Aim: The aim is to evaluate laparoscopic adhesiolysis in the management of adhesive intestinal obstruction as regard feasibility, post-operative pain and hospital stay.
Patient and Methods: This study was carried out on 14 patients, 18-53 years, presented with signs and symptoms of intestinal obstruction with previous abdominal surgical history. Patients were initially given supportive treatment in the form of insertion of nasogastric tube for decompression, Urinary catheter, intravenous fluids, antibiotics till resuscitation and correction of metabolic and electrolyte disturbance if present. Then treated by laparoscopic adhesiolysis within 48 hours of conservative management. Recording the data of timing of intervention from beginning of the symptoms, the operation time, the success rate, the incidence of complications, the length of the hospital stay and conversion to open laparotomy and data of follow-up.
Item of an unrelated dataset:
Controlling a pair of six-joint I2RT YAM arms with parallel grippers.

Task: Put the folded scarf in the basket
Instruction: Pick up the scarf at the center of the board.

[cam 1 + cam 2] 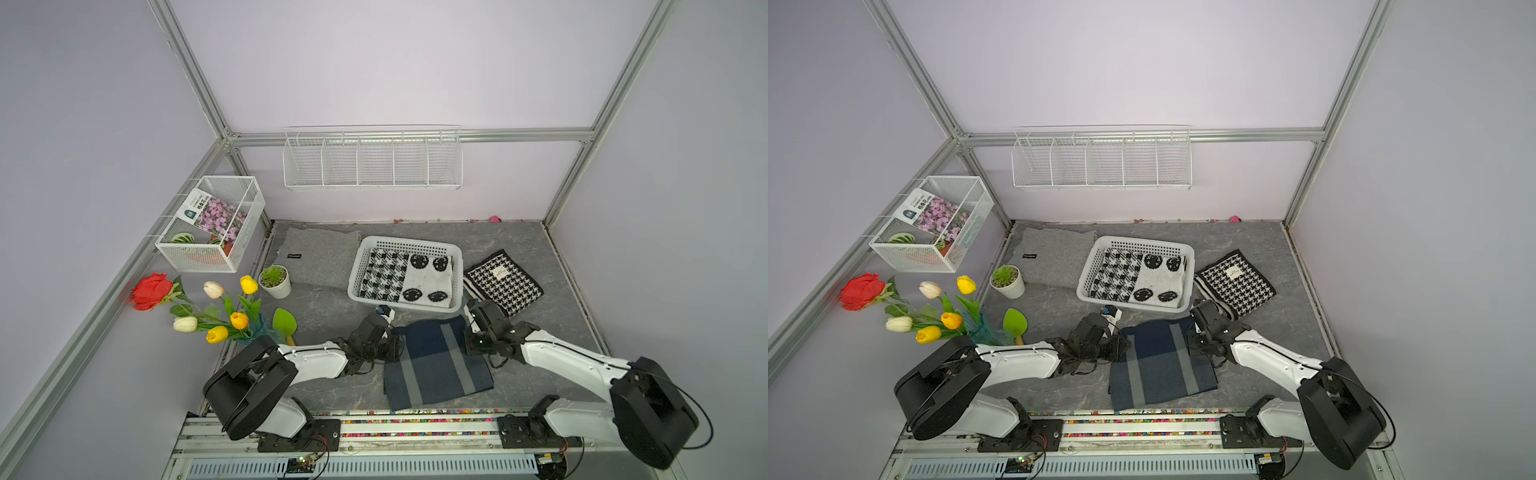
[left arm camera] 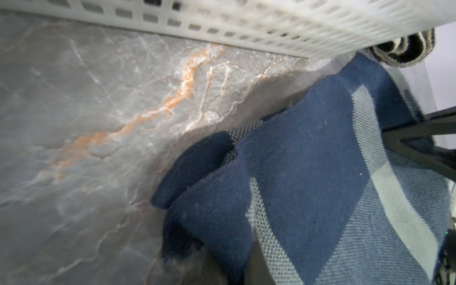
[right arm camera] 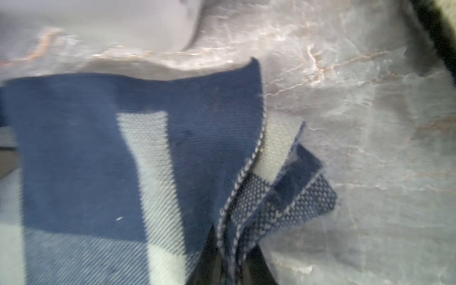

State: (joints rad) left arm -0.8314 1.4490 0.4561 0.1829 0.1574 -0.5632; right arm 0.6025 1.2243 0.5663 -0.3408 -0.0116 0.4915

Results: Total operative time rang from 40-190 minutes which was statistically significant in correlation with bowel edema, types of adhesions, attacks of recurrence and previous abdominal operations with a p-value 0.039, 0.015, 0.024, 0.042 respectively. There was statistical significant of total hospital stay in correlation with timing of intervention and operative time, p-value 0.041, 0.032 respectively.
Conclusions: The convenience of laparoscopic manage-ment of the correctly selected patients with small bowel obstruction is demonstrated by operative time, short hospital stay, and early oral intake and especially by the lower post-operative morbidity.